Improving timing for FIFO by adding registers

Every now and then we find that the design's FIFO signals in the critical paths. There are several reasons why a FIFO may be involved:
  • The FIFO's rd_en signal is used in combinatorical logic within the FIFO, which calculates the next read address, which may be time-consuming.
  • The driver of the FIFO's rd_en is commonly a not-so-trivial combinatoric function in our own design. Many times this function consists of state registers and several flags, coming from different (physical) parts of our design, resulting in a difficult timing problem.
  • There is an inherent delay between the rd_clk and the actual appearance of data at the FIFO's output, which (usually) results from the RAM's delay from clock to output. This creates an unfavorable start for the timing budget, which may turn into the critical path, if the FIFO's output is used further in combinatorical logic (such as determining the next state of some state machine).
  • Physical distance between the FIFO and its data sink: On large devices, the data source and data sink may be physically far away, causing a placement problem.
Problems may also occur in the write-related logic, but the solution is pretty trivial: Delay both data (typically "din") and the write enable signal (typically "wr_en") by the same number of write clocks ("wr_clk"?) with registers, and you're done. Ah, of course, you may want to modify your "FIFO is soon full" watermark ("almost_full" or "prog_full") to enlarge the safety margin, since you're going to keep on writing a few extra clock cylces after it goes high.

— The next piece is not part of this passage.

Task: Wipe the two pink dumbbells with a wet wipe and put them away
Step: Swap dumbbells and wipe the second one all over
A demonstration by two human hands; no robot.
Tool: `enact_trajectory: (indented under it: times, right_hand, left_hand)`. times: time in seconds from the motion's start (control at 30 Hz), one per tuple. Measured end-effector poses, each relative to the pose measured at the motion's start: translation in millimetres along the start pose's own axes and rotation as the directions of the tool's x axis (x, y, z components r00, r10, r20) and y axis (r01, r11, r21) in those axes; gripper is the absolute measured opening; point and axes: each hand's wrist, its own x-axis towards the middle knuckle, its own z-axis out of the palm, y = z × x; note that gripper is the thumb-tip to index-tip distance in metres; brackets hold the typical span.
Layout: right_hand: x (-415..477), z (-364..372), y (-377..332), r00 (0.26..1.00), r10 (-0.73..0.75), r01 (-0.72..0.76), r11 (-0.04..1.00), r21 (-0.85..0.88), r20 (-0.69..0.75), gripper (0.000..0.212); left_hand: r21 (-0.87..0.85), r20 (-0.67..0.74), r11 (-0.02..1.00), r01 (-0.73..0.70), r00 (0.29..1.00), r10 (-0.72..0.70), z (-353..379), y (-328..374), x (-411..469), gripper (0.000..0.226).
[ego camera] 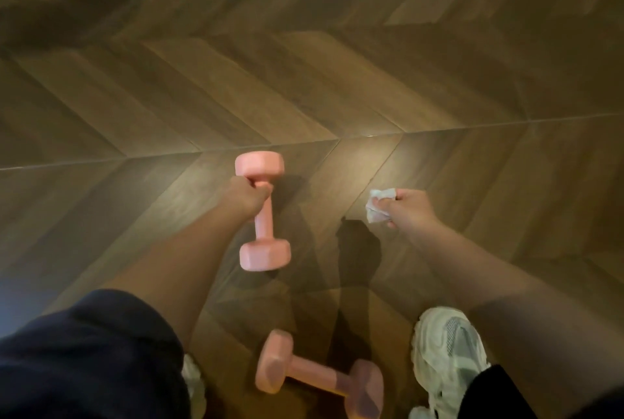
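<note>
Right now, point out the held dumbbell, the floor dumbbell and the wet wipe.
held dumbbell (264, 224), head view, bare handle below the left hand (250, 194)
floor dumbbell (317, 373), head view, middle of its handle
wet wipe (375, 209), head view, crumpled part sticking out of the right hand (408, 207)

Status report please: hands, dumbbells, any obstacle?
Left hand grips pink dumbbell by handle. Right hand holds wet wipe, not touching it. Second dumbbell on floor by white shoe.

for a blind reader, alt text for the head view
A person's left hand grips a pink dumbbell by its handle while the right hand holds a crumpled wet wipe. A second pink dumbbell lies on the wooden floor near a white sneaker.
</note>
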Motion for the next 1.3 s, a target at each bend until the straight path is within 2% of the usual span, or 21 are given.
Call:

So, let's stick to the real problem: We want the rd_en signal to be sampled by a flip-flop in the FIFO as soon as possible, and we want a low clock-to-output on the data lines. It's clear that the answer is adding registers, but there's some logic to add as well...

The Verilog code for a FIFO wrapper is given below, and is released to the public domain. This means that I don't claim any copyrights for it.

How to use it: This is a functional drop-in wrapper for a typical FIFO (such as the one generated by Xilinx' Fifo Generator). This means that if you wrap your existing FIFO with this module, your design will functionally "do the same", with possibly better static timing. But you can not expect identical simulations, because the data appears slightly later on the FIFO's output. A non-buggy and fairly sensible design should not care about such a difference.

Assuming that you have a non-FWFT FIFO to begin with, with a pretty standard read interface, you should instantiate it in the module below as "orig_fifo", and set the "width" parameter to the number of data bits you have. If you need some other control signal, pass them though with care. For example, "almost empty" may ring the bell slightly too soon. Signals regarding the write path can be passed on as is, since the write path is not touched by this wrapper.

The term "FWFT" is explained below, in case you're not familiar with it.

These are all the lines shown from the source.